FWIW-I did a quick check and found this (Panasonic DMP-BDT100) model selling from ~$69 used to $135 new. Also, it is a very good unit; Panasonic BDPs are recommended all the time around here. I own 3 BDP; 1 of them is a Panasonic. :T


----------



## Kal Rubinson (Aug 3, 2006)

peakdom said:


> good deal for 40 bux?


Not if you don't use it.


----------



## Jungle Jack (Jul 28, 2009)

Hello,
That is decidedly a good deal. Just a few years back, you would be lucky if your Sales Tax was $40 on a Standalone BDP. And as has been said, Panasonic makes probably the best Entry Level BDP.
Cheers,
JJ


----------



## peakdom (May 23, 2012)

Kal Rubinson said:


> Not if you don't use it.


touche. the thing was BNIB also. guy says he buys the damaged box stuff for their cost and resells it on his own time.

works for me, the thing works like a charm. i suppose i *should* use it more often, but the truth is my BRD collection consists of 2 movies i've seen already


----------



## wgmontgomery (Jun 9, 2011)

The Panasonic is also one of the few BDPs that will stream Netflix in 5.1.


----------



## peakdom (May 23, 2012)

wgmontgomery said:


> The Panasonic is also one of the few BDPs that will stream Netflix in 5.1.


this is why i made this thread: finding out neat stuff about my stuff :T


----------



## wgmontgomery (Jun 9, 2011)

peakdom said:


> this is why i made this thread: finding out neat stuff about my stuff :T


...and we are here to help! 

Since it's a new unit, you should also be eligible for a $5 credit from Vudu.

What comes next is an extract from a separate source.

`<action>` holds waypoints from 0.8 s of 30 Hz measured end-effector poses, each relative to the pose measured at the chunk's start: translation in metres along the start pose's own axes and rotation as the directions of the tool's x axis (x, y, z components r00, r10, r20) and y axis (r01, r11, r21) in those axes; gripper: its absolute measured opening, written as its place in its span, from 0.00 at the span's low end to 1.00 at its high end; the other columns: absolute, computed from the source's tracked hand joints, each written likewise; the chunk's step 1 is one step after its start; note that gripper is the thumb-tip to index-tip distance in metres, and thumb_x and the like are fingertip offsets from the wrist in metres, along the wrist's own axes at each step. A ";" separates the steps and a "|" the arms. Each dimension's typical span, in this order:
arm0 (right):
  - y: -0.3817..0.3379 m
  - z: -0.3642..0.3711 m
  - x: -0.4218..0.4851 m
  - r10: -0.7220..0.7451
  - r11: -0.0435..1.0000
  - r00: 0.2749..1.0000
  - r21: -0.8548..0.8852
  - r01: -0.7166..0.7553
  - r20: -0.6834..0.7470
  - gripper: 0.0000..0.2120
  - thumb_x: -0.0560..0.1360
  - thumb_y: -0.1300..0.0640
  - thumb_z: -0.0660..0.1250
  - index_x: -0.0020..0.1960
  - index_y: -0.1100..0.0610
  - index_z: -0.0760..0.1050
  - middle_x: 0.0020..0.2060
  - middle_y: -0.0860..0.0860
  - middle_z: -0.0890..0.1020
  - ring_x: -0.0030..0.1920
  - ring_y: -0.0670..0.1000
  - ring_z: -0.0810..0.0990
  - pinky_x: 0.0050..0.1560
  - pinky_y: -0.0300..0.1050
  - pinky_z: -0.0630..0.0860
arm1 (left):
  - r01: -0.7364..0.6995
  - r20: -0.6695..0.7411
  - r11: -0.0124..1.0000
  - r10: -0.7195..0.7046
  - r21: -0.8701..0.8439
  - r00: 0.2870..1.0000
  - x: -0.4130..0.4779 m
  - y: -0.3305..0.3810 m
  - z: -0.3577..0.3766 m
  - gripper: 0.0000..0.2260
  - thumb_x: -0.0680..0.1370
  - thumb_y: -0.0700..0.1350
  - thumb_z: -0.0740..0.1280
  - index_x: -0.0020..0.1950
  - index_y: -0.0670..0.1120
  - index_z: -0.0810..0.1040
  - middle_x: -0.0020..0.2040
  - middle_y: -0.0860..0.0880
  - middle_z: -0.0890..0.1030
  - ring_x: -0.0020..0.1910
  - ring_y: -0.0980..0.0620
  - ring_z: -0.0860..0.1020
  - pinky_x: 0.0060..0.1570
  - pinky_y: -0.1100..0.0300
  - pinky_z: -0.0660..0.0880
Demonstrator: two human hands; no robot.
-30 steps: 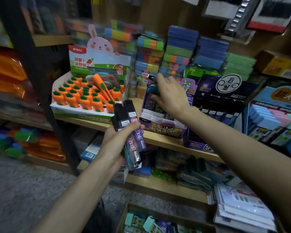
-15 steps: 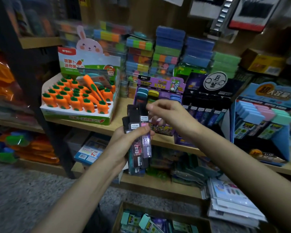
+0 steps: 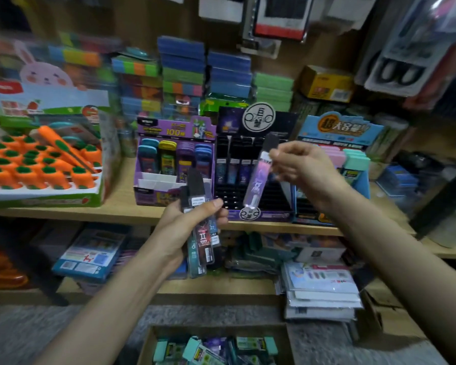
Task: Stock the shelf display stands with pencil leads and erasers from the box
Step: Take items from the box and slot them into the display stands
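Orange carrot erasers [image 3: 42, 164] crowd the far left of the wooden shelf [image 3: 121, 202]; next along, the purple display stand [image 3: 174, 143]; in front of it the left hand [image 3: 179, 227] clenches a bundle of lead cases [image 3: 202, 233] (dark ones, fanned upright); the right hand [image 3: 306, 169] pinches 1 pale purple lead case [image 3: 257, 177], tilted, in front of the black display stand [image 3: 248, 196]; blue eraser stand [image 3: 337, 130] beyond; the box [image 3: 153, 338] sits open on the floor below, more packs inside.

An orange carrot display [image 3: 42, 164] stands at the left, coloured pad stacks [image 3: 182, 72] behind, a yellow carton [image 3: 327, 83] far right.
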State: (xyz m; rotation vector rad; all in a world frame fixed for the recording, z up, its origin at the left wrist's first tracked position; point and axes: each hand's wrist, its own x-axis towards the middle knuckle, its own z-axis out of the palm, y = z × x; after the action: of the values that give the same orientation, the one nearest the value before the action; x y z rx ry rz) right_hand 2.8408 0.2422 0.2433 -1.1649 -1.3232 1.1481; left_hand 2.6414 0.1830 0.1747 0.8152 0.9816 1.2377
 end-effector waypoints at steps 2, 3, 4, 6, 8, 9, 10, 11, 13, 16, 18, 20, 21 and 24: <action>-0.003 -0.024 0.012 -0.117 0.978 0.987 -0.187 0.096 -0.107 0.08 0.75 0.64 0.67 0.40 0.56 0.71 0.30 0.48 0.77 0.29 0.43 0.79 0.35 0.37 0.76 | -0.003 -0.011 1.000 0.004 0.028 1.000 0.003 -0.004 0.004 0.16 0.62 0.46 0.74 0.47 0.42 0.79 0.37 0.44 0.85 0.35 0.52 0.84 0.30 0.63 0.77; -0.004 -0.034 0.019 -0.181 0.943 0.974 -0.305 0.133 -0.134 0.08 0.74 0.64 0.68 0.41 0.56 0.71 0.33 0.50 0.77 0.33 0.45 0.81 0.38 0.40 0.77 | -0.005 -0.017 0.999 0.006 0.040 1.000 0.005 -0.005 0.005 0.15 0.63 0.46 0.74 0.46 0.42 0.79 0.36 0.45 0.85 0.34 0.52 0.83 0.30 0.63 0.77; -0.004 -0.041 0.025 -0.235 0.900 0.962 -0.405 0.161 -0.141 0.07 0.74 0.63 0.68 0.42 0.57 0.71 0.35 0.51 0.77 0.36 0.49 0.81 0.41 0.44 0.78 | -0.006 -0.022 0.999 0.007 0.049 1.000 0.006 -0.007 0.006 0.14 0.63 0.46 0.73 0.45 0.41 0.79 0.35 0.45 0.84 0.32 0.52 0.83 0.30 0.63 0.77; -0.005 -0.051 0.038 -0.299 0.829 0.947 -0.524 0.195 -0.121 0.08 0.74 0.63 0.69 0.48 0.58 0.70 0.38 0.51 0.77 0.41 0.53 0.81 0.45 0.49 0.80 | -0.002 -0.029 0.998 0.004 0.059 1.000 0.009 -0.010 0.007 0.12 0.64 0.44 0.73 0.44 0.41 0.79 0.34 0.45 0.84 0.31 0.53 0.82 0.29 0.63 0.77; -0.003 -0.055 0.050 -0.345 0.770 0.936 -0.592 0.239 -0.071 0.11 0.74 0.62 0.69 0.52 0.57 0.69 0.41 0.51 0.78 0.43 0.54 0.81 0.46 0.50 0.80 | 0.001 -0.040 0.998 0.002 0.069 0.999 0.011 -0.012 0.006 0.07 0.67 0.42 0.72 0.42 0.41 0.79 0.33 0.45 0.84 0.29 0.53 0.81 0.28 0.63 0.77; -0.001 -0.056 0.055 -0.379 0.719 0.925 -0.642 0.267 -0.040 0.11 0.74 0.61 0.69 0.53 0.57 0.70 0.43 0.51 0.78 0.44 0.54 0.80 0.47 0.49 0.79 | 0.002 -0.045 0.998 0.001 0.070 0.999 0.012 -0.013 0.006 0.06 0.67 0.41 0.72 0.42 0.41 0.79 0.32 0.46 0.83 0.28 0.53 0.81 0.28 0.63 0.77; 0.000 -0.055 0.060 -0.412 0.657 0.911 -0.696 0.291 -0.008 0.11 0.74 0.60 0.70 0.53 0.57 0.70 0.43 0.51 0.78 0.44 0.53 0.79 0.47 0.47 0.77 | 0.002 -0.047 0.998 0.001 0.069 0.999 0.013 -0.013 0.006 0.07 0.66 0.42 0.72 0.42 0.41 0.79 0.31 0.46 0.83 0.28 0.53 0.81 0.27 0.63 0.77; 0.003 -0.055 0.064 -0.436 0.597 0.900 -0.740 0.310 0.026 0.11 0.73 0.60 0.70 0.53 0.57 0.71 0.43 0.50 0.78 0.44 0.51 0.78 0.47 0.45 0.75 | 0.001 -0.048 0.997 0.002 0.071 0.999 0.014 -0.014 0.006 0.09 0.65 0.43 0.72 0.42 0.41 0.79 0.31 0.46 0.82 0.27 0.53 0.80 0.27 0.63 0.77; 0.007 -0.052 0.069 -0.437 0.517 0.896 -0.792 0.325 0.082 0.12 0.73 0.60 0.70 0.53 0.59 0.72 0.42 0.49 0.78 0.44 0.51 0.77 0.47 0.46 0.74 | 0.002 -0.045 0.997 0.002 0.079 0.999 0.015 -0.014 0.006 0.12 0.63 0.45 0.73 0.43 0.42 0.78 0.30 0.47 0.82 0.27 0.54 0.80 0.27 0.62 0.77; 0.012 -0.050 0.073 -0.383 0.446 0.913 -0.838 0.316 0.141 0.12 0.72 0.60 0.71 0.54 0.60 0.73 0.44 0.52 0.81 0.47 0.55 0.79 0.50 0.52 0.75 | -0.002 -0.047 0.997 0.006 0.079 0.999 0.016 -0.016 0.006 0.13 0.62 0.45 0.73 0.44 0.42 0.78 0.30 0.48 0.81 0.27 0.53 0.79 0.28 0.63 0.76; 0.016 -0.051 0.074 -0.352 0.431 0.921 -0.844 0.320 0.169 0.13 0.72 0.61 0.71 0.53 0.61 0.73 0.45 0.53 0.81 0.48 0.55 0.79 0.49 0.49 0.74 | 0.000 -0.054 0.997 0.004 0.077 0.999 0.016 -0.017 0.006 0.14 0.62 0.46 0.73 0.44 0.42 0.78 0.30 0.48 0.81 0.28 0.53 0.80 0.28 0.63 0.76; 0.018 -0.054 0.074 -0.335 0.458 0.926 -0.829 0.322 0.175 0.12 0.71 0.62 0.72 0.52 0.61 0.73 0.43 0.51 0.79 0.47 0.53 0.78 0.46 0.44 0.71 | 0.005 -0.058 0.997 0.000 0.078 0.998 0.016 -0.018 0.005 0.15 0.62 0.46 0.74 0.45 0.43 0.78 0.31 0.48 0.82 0.28 0.54 0.80 0.28 0.62 0.76; 0.018 -0.056 0.073 -0.328 0.468 0.927 -0.821 0.326 0.181 0.12 0.71 0.62 0.72 0.51 0.61 0.72 0.43 0.51 0.78 0.47 0.52 0.78 0.44 0.42 0.69 | 0.008 -0.061 0.997 -0.003 0.077 0.998 0.016 -0.018 0.005 0.15 0.62 0.46 0.74 0.45 0.43 0.78 0.31 0.48 0.82 0.28 0.54 0.80 0.28 0.62 0.76; 0.018 -0.060 0.070 -0.304 0.476 0.927 -0.807 0.349 0.221 0.12 0.72 0.61 0.71 0.52 0.61 0.71 0.43 0.50 0.78 0.46 0.50 0.76 0.40 0.39 0.64 | 0.011 -0.068 0.997 -0.006 0.074 0.998 0.015 -0.018 0.003 0.16 0.62 0.46 0.74 0.46 0.42 0.79 0.32 0.48 0.82 0.29 0.54 0.80 0.29 0.63 0.76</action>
State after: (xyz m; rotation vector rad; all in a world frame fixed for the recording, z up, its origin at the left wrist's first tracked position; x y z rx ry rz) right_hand 2.8985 0.3160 0.2346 -1.4350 -2.1441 0.1735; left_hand 2.6516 0.1946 0.1569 0.8311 1.0904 1.2345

They have tons of movies in HD 5.1 and a few in 7.1. Their $1 movies are a great deal, too. Be sure to check the "more info" section on each movie; not all are available in 5.1, and you usually have to rent the HD version to get 5.1. Also, the credit expires after 30 (??) days, so I'd wait until I found a movie that I wanted to watch before I activated the account.

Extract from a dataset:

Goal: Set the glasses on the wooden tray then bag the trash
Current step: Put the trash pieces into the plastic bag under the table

Netflix offers a free 30 day trial, too. I absolutely love Netflix and consider it as/more important than my cable TV!


----------



## peakdom (May 23, 2012)

wgmontgomery said:


> ...and we are here to help!
> 
> Since it's a new unit, you should also be eligible for a $5 credit from Vudu. They have tons of movies in HD 5.1 and a few in 7.1. Their $1 movies are a great deal, too. Be sure to check the "more info" section on each movie; not all are available in 5.1, and you usually have to rent the HD version to get 5.1. Also, the credit expires after 30 (??) days, so I'd wait until I found a movie that I wanted to watch before I activated the account.
> 
> Netflix offers a free 30 day trial, too. I absolutely love Netflix and consider it as/more important than my cable TV!


ditched traditional cable in favor of OTA HD broadcasts + netflix eons ago.

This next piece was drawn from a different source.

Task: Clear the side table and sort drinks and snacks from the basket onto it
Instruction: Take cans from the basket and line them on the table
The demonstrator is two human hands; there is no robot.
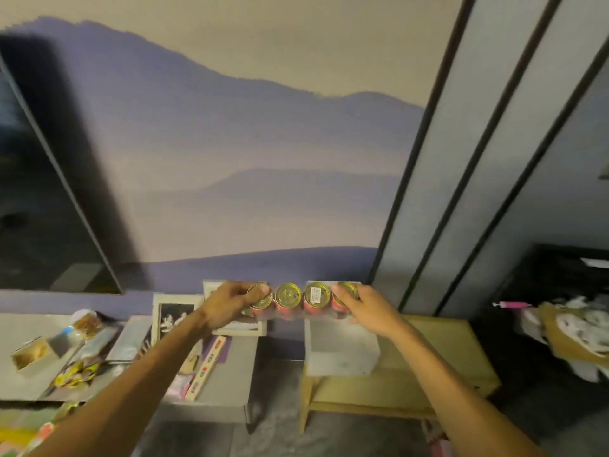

i download whatever tv eps i miss, or watch them on hulu.


----------



## Jungle Jack (Jul 28, 2009)

peakdom said:


> ditched traditional cable in favor of OTA HD broadcasts + netflix eons ago.
> 
> i download whatever tv eps i miss, or watch them on hulu.


With OTA HD, you also get the best possible PQ as Cable/Sat Providers employ a good amount of Compression to support 100's of Channels and On Demand. I foolishly have every Premium Channel, Netflix, Amazon VOD, and there is a decent bit of content on the Windows Media Center. I was watching Star Trek Cartoons earlier this week. They utterly cracked me up.


----------



## Tonto (Jun 30, 2007)

I thought most of the streaming sites did not offer blu ray quality. I get the bulk of my movies from the rental machines like Red Box. You get all the features of the disc because it is the disc. I love the rent online & pick up on the way by.


----------



## Jungle Jack (Jul 28, 2009)

The Streaming Websites do not offer the same PQ as Blu-Ray. I will say Wal-Mart's Vudu probably comes the closest with 1080p Resolution, but you have to really rely on the quality of your Internet Network. Also, I do not think even Vudu offers 24FPS on Movies like BD offers.

All this being said, we are getting closer and closer to an era when Physical Media is a thing of the past. The Content Providers win by saving a fortune by not having to pay for Packaging, Disc Manufacturing, etc while simultaneously gaining even more control over how the Media is consumed. Already we are at the end of Movie Theaters actually showing Film. Rather, they are getting the Movies from a Wireless Server from the Movie Studios. Saves them a fortune in not having to ship Movie Prints and to safeguard them.


----------